→ **Problem**: Exactly as written, transcribe each line of the listing.

:::

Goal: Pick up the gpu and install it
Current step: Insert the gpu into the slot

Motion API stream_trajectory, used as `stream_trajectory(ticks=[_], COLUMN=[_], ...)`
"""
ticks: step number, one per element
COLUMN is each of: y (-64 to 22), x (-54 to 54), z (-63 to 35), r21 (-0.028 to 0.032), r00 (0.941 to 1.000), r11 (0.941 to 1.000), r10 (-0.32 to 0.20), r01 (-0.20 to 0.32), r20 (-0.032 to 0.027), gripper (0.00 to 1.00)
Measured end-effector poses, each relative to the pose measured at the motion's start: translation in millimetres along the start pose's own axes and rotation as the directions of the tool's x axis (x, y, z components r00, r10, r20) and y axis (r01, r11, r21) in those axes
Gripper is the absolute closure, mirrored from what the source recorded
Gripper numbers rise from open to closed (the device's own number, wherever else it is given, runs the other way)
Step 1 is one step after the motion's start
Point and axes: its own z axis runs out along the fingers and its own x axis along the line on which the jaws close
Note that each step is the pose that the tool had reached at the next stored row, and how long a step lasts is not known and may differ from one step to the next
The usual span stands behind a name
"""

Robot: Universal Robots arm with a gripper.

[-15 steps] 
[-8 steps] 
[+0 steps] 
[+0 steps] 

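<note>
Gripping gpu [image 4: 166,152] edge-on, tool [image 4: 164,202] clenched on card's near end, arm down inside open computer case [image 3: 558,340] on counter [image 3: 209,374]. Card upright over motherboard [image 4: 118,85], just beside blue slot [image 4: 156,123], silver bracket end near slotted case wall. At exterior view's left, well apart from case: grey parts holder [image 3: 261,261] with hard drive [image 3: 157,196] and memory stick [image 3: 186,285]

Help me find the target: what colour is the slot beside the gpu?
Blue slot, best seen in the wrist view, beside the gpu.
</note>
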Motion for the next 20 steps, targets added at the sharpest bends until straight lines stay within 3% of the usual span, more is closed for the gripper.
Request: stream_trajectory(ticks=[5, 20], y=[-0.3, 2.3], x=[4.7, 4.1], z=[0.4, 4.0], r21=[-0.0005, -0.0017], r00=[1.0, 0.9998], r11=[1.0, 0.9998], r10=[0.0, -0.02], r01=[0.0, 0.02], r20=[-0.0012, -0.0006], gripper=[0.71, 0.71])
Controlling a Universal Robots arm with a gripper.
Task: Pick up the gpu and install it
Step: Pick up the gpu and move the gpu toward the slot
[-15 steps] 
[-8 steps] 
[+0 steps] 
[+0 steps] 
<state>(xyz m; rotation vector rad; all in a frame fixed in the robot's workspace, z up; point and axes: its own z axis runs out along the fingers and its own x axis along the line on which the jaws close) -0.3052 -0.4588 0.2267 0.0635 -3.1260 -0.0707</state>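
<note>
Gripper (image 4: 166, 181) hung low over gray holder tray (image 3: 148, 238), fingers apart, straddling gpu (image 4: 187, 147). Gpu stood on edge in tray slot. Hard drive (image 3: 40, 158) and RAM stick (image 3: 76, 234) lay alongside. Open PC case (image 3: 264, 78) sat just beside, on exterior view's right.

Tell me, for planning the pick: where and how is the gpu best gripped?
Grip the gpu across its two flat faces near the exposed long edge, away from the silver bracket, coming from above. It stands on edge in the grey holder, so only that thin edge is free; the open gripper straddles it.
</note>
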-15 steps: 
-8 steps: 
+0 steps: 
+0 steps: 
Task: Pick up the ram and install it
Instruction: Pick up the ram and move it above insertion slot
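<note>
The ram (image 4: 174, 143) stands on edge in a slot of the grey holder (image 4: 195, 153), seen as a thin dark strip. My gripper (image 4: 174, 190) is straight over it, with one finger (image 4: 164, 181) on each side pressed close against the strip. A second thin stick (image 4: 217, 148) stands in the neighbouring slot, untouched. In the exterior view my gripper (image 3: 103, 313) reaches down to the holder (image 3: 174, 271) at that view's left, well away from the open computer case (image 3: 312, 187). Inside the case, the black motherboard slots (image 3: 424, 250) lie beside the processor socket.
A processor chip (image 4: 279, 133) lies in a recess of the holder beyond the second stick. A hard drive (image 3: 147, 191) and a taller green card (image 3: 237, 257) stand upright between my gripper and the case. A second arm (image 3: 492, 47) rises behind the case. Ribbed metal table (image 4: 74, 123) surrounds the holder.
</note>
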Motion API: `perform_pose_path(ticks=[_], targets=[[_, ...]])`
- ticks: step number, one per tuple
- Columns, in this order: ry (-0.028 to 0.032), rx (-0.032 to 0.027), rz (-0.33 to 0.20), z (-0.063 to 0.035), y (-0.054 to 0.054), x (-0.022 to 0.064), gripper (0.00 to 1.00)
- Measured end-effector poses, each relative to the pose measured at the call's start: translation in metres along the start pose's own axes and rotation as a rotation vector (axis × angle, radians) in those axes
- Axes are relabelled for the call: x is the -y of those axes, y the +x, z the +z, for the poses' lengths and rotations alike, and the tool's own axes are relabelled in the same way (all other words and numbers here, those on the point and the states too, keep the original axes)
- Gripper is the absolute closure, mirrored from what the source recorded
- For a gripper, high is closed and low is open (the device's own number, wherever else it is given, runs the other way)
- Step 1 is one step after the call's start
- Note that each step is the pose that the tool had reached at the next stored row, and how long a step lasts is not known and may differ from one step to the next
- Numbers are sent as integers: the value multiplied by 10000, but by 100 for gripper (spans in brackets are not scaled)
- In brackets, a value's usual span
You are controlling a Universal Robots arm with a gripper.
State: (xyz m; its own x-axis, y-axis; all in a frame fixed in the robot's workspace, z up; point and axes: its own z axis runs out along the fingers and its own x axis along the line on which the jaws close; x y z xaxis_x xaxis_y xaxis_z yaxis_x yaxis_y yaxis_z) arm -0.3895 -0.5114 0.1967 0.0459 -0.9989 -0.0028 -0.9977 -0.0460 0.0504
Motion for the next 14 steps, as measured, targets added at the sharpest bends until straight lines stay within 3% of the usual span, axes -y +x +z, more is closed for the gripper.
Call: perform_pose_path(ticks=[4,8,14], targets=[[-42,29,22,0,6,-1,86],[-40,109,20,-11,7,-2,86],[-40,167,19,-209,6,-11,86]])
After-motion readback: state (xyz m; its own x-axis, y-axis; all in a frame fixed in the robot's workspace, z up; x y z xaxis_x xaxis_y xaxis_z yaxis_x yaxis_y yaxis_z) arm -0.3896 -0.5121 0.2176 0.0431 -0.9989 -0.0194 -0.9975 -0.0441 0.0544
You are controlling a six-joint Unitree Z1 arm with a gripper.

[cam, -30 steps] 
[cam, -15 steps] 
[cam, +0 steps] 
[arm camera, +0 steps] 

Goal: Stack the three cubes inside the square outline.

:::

→ **The completed task**:
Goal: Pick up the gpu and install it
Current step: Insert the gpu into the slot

Motion API stream_trajectory, used as `stream_trajectory(ticks=[_], COLUMN=[_], ...)`
"""
ticks: step number, one per element
COLUMN is each of: y (-64 to 22), x (-54 to 54), z (-63 to 35), r21 (-0.028 to 0.032), r00 (0.941 to 1.000), r11 (0.941 to 1.000), r10 (-0.32 to 0.20), r01 (-0.20 to 0.32), r20 (-0.032 to 0.027), gripper (0.00 to 1.00)
Measured end-effector poses, each relative to the pose measured at the motion's start: translation in millimetres along the start pose's own axes and rotation as the directions of the tool's x axis (x, y, z components r00, r10, r20) and y axis (r01, r11, r21) in those axes
Gripper is the absolute closure, mirrored from what the source recorded
Gripper numbers rise from open to closed (the device's own number, wherever else it is given, runs the other way)
Step 1 is one step after the motion's start
Point and axes: its own z axis runs out along the fingers and its own x axis along the line on which the jaws close
Note that each step is the pose that the tool had reached at the next stored row, and how long a step lasts is not known and may differ from one step to the next
The usual span stands behind a name
"""

Robot: Universal Robots arm with a gripper.

[-15 steps] 
[-8 steps] 
[+0 steps] 
[+0 steps] 

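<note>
Gripping gpu [image 4: 166,152] edge-on, tool [image 4: 164,202] clenched on card's near end, arm down inside open computer case [image 3: 558,340] on counter [image 3: 209,374]. Card upright over motherboard [image 4: 118,85], just beside blue slot [image 4: 156,123], silver bracket end near slotted case wall. At exterior view's left, well apart from case: grey parts holder [image 3: 261,261] with hard drive [image 3: 157,196] and memory stick [image 3: 186,285]

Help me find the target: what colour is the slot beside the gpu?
Blue slot, best seen in the wrist view, beside the gpu.
</note>
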Motion for the next 20 steps, targets added at the sharpest bends until straight lines stay within 3% of the usual span, more is closed for the gripper.
Request: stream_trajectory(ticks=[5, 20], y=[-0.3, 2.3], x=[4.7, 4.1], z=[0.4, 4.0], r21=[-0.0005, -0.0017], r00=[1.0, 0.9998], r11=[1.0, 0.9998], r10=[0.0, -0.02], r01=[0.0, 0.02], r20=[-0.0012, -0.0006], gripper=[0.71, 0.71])
Controlling a Universal Robots arm with a gripper.
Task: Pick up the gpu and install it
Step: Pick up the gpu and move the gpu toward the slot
[-15 steps] 
[-8 steps] 
[+0 steps] 
[+0 steps] 
<state>(xyz m; rotation vector rad; all in a frame fixed in the robot's workspace, z up; point and axes: its own z axis runs out along the fingers and its own x axis along the line on which the jaws close) -0.3052 -0.4588 0.2267 0.0635 -3.1260 -0.0707</state>
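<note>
Gripper (image 4: 166, 181) hung low over gray holder tray (image 3: 148, 238), fingers apart, straddling gpu (image 4: 187, 147). Gpu stood on edge in tray slot. Hard drive (image 3: 40, 158) and RAM stick (image 3: 76, 234) lay alongside. Open PC case (image 3: 264, 78) sat just beside, on exterior view's right.

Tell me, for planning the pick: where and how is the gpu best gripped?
Grip the gpu across its two flat faces near the exposed long edge, away from the silver bracket, coming from above. It stands on edge in the grey holder, so only that thin edge is free; the open gripper straddles it.
</note>
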-15 steps: 
-8 steps: 
+0 steps: 
+0 steps: 
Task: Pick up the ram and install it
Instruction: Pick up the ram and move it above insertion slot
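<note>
The ram (image 4: 174, 143) stands on edge in a slot of the grey holder (image 4: 195, 153), seen as a thin dark strip. My gripper (image 4: 174, 190) is straight over it, with one finger (image 4: 164, 181) on each side pressed close against the strip. A second thin stick (image 4: 217, 148) stands in the neighbouring slot, untouched. In the exterior view my gripper (image 3: 103, 313) reaches down to the holder (image 3: 174, 271) at that view's left, well away from the open computer case (image 3: 312, 187). Inside the case, the black motherboard slots (image 3: 424, 250) lie beside the processor socket.
A processor chip (image 4: 279, 133) lies in a recess of the holder beyond the second stick. A hard drive (image 3: 147, 191) and a taller green card (image 3: 237, 257) stand upright between my gripper and the case. A second arm (image 3: 492, 47) rises behind the case. Ribbed metal table (image 4: 74, 123) surrounds the holder.
</note>
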Motion API: `perform_pose_path(ticks=[_], targets=[[_, ...]])`
- ticks: step number, one per tuple
- Columns, in this order: ry (-0.028 to 0.032), rx (-0.032 to 0.027), rz (-0.33 to 0.20), z (-0.063 to 0.035), y (-0.054 to 0.054), x (-0.022 to 0.064), gripper (0.00 to 1.00)
- Measured end-effector poses, each relative to the pose measured at the call's start: translation in metres along the start pose's own axes and rotation as a rotation vector (axis × angle, radians) in those axes
- Axes are relabelled for the call: x is the -y of those axes, y the +x, z the +z, for the poses' lengths and rotations alike, and the tool's own axes are relabelled in the same way (all other words and numbers here, those on the point and the states too, keep the original axes)
- Gripper is the absolute closure, mirrored from what the source recorded
- For a gripper, high is closed and low is open (the device's own number, wherever else it is given, runs the other way)
- Step 1 is one step after the call's start
- Note that each step is the pose that the tool had reached at the next stored row, and how long a step lasts is not known and may differ from one step to the next
- Numbers are sent as integers: the value multiplied by 10000, but by 100 for gripper (spans in brackets are not scaled)
- In brackets, a value's usual span
You are controlling a Universal Robots arm with a gripper.
State: (xyz m; its own x-axis, y-axis; all in a frame fixed in the robot's workspace, z up; point and axes: its own z axis runs out along the fingers and its own x axis along the line on which the jaws close; x y z xaxis_x xaxis_y xaxis_z yaxis_x yaxis_y yaxis_z) arm -0.3895 -0.5114 0.1967 0.0459 -0.9989 -0.0028 -0.9977 -0.0460 0.0504
Motion for the next 14 steps, as measured, targets added at the sharpest bends until straight lines stay within 3% of the usual span, axes -y +x +z, more is closed for the gripper.
Call: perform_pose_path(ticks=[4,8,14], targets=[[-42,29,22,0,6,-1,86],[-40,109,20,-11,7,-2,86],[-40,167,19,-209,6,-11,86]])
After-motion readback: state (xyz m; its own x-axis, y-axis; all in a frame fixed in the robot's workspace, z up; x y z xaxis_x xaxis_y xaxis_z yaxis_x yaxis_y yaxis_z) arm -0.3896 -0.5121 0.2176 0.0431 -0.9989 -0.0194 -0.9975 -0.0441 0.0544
You are controlling a six-joint Unitree Z1 arm with a gripper.

[cam, -30 steps] 
[cam, -15 steps] 
[cam, +0 steps] 
[arm camera, +0 steps] 

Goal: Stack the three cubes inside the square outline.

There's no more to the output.